** Given entries **
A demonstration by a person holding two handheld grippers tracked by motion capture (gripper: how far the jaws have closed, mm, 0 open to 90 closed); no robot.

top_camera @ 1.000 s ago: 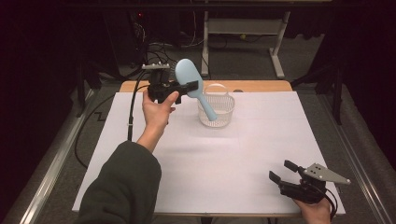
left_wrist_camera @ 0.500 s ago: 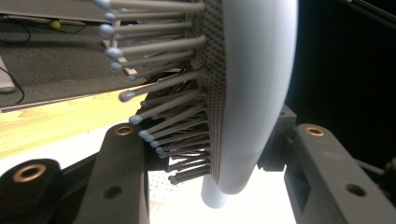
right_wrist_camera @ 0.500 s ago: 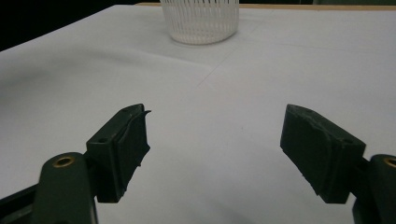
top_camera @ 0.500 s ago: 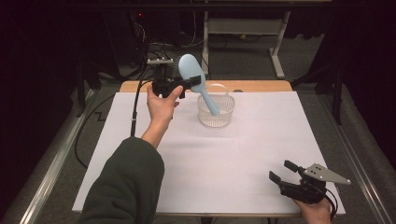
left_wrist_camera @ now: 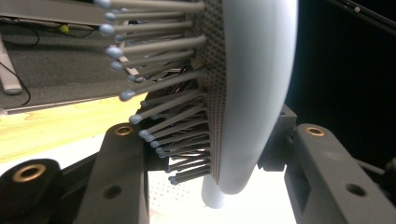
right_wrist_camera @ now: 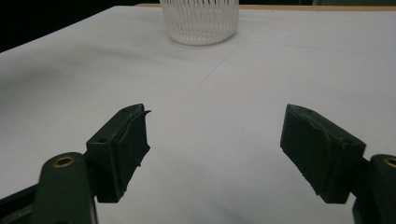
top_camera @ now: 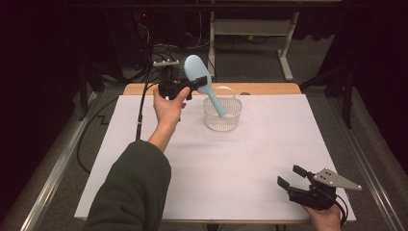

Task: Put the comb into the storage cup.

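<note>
Left gripper clamped on light-blue hairbrush, handle dipping into white basket near table's far edge. Right gripper agape, empty, at near right corner. White tabletop; dark room, cables, grey floor beyond.

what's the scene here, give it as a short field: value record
held item: light blue hairbrush, head up, handle angled down into the basket
left gripper: shut on the brush head, raised at the far side of the table
basket: white slotted basket, upright on the white table cover
right gripper: jaws open, holding nothing, at the near right corner
bristles: grey, ball-tipped
</note>
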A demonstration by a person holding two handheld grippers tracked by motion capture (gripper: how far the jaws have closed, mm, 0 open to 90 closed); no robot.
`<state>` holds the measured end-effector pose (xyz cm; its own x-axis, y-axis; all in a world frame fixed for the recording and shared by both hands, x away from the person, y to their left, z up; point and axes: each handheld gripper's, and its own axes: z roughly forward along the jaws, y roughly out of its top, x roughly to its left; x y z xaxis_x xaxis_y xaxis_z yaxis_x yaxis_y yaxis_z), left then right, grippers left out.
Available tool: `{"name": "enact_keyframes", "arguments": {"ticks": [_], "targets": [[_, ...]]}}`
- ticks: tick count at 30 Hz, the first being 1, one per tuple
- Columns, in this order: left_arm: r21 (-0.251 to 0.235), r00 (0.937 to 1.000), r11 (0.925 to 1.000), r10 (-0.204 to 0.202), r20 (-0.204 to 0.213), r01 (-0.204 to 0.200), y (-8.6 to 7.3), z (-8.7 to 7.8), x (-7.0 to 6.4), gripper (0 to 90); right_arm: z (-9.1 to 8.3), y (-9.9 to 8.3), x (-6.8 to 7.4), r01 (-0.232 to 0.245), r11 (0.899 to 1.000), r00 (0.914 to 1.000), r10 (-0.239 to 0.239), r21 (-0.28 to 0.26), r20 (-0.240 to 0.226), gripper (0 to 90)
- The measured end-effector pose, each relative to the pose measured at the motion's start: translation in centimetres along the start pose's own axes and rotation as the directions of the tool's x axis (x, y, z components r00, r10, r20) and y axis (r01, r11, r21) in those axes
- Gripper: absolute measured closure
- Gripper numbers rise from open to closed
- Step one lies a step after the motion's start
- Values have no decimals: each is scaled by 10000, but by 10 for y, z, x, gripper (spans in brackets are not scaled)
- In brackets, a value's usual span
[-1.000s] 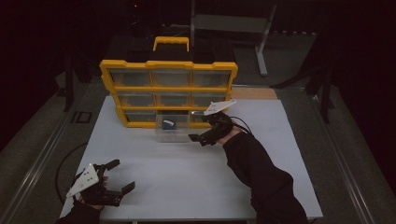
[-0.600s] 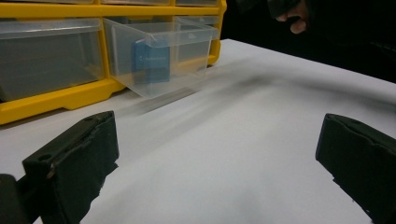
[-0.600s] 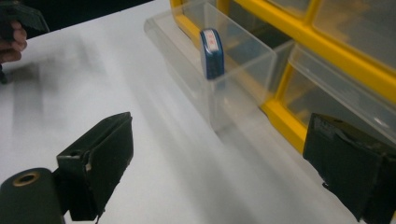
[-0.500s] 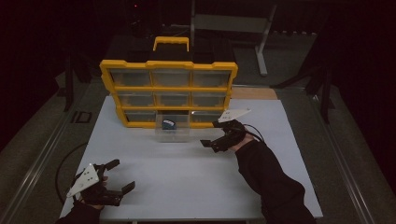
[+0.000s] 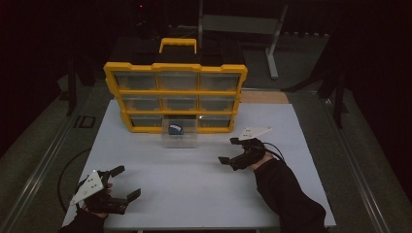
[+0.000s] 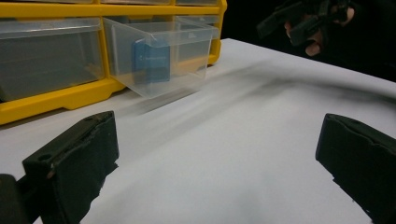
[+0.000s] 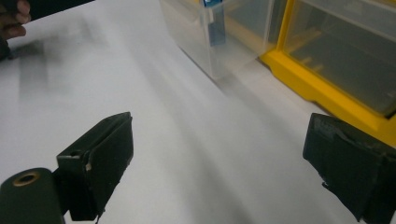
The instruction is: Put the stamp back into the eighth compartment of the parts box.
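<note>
Clear drawer (image 5: 180, 137) sticks out of yellow organizer (image 5: 175, 95); our right gripper (image 5: 235, 152), wide open and empty, sits nearer, drawer to its left.

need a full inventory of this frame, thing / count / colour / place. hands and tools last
Plastic drawer organiser: 1, yellow frame with a yellow handle and nine clear drawers, upright at the table's far edge.
Pulled-out clear plastic drawer: 1, transparent, bottom row middle, sticking out over the table.
Small blue object: 1, blue, inside the pulled-out drawer; what it is cannot be told.
Table: 1, white top.
Metal stand: 1, grey, on the floor behind the table.
Left tongs: 1, black with a grey plate, near left corner of the table, open, holding nothing.
Right tongs: 1, black with a grey plate, right of the drawer, open, holding nothing.
Sleeves: 2, dark, entering from the bottom edge.
</note>
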<state>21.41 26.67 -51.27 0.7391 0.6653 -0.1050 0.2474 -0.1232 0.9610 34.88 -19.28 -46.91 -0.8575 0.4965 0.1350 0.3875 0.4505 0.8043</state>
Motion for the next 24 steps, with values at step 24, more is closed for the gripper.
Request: {"name": "enact_keyframes", "arguments": {"ticks": [24], "targets": [[41, 10000, 10000, 23, 47, -24, 0, 1, 0, 1, -29, -66, -1, -216, 9997, 9991, 210, 146, 381, 84]]}}
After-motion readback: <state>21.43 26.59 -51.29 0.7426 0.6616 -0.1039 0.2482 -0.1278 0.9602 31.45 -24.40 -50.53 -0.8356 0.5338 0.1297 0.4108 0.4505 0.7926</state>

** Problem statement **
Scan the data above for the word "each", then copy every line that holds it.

** Your response **
`<state>` holds the measured end-effector pose (xyz cm; its own x-axis, y-axis; all in a world frame fixed for the recording and shared by both hands, x away from the person, y to their left, z up; point and axes: each handheld gripper's, and its own axes: z roughly forward along the jaws, y roughly out of its top, x roughly to its left; x y z xaxis_x xaxis_y xaxis_z yaxis_x yaxis_y yaxis_z), left then right, grippers left out.
- The measured end-effector pose, each relative to the pose measured at the motion's start: translation in centimetres along the start pose's own axes and rotation as the directions of the tool's x axis (x, y, z components r00, r10, r20) and y axis (r01, r11, r21) in those axes
- Values have no decimals: each is scaled by 10000, but by 10 for y, z, x, gripper (spans in brackets are not scaled)

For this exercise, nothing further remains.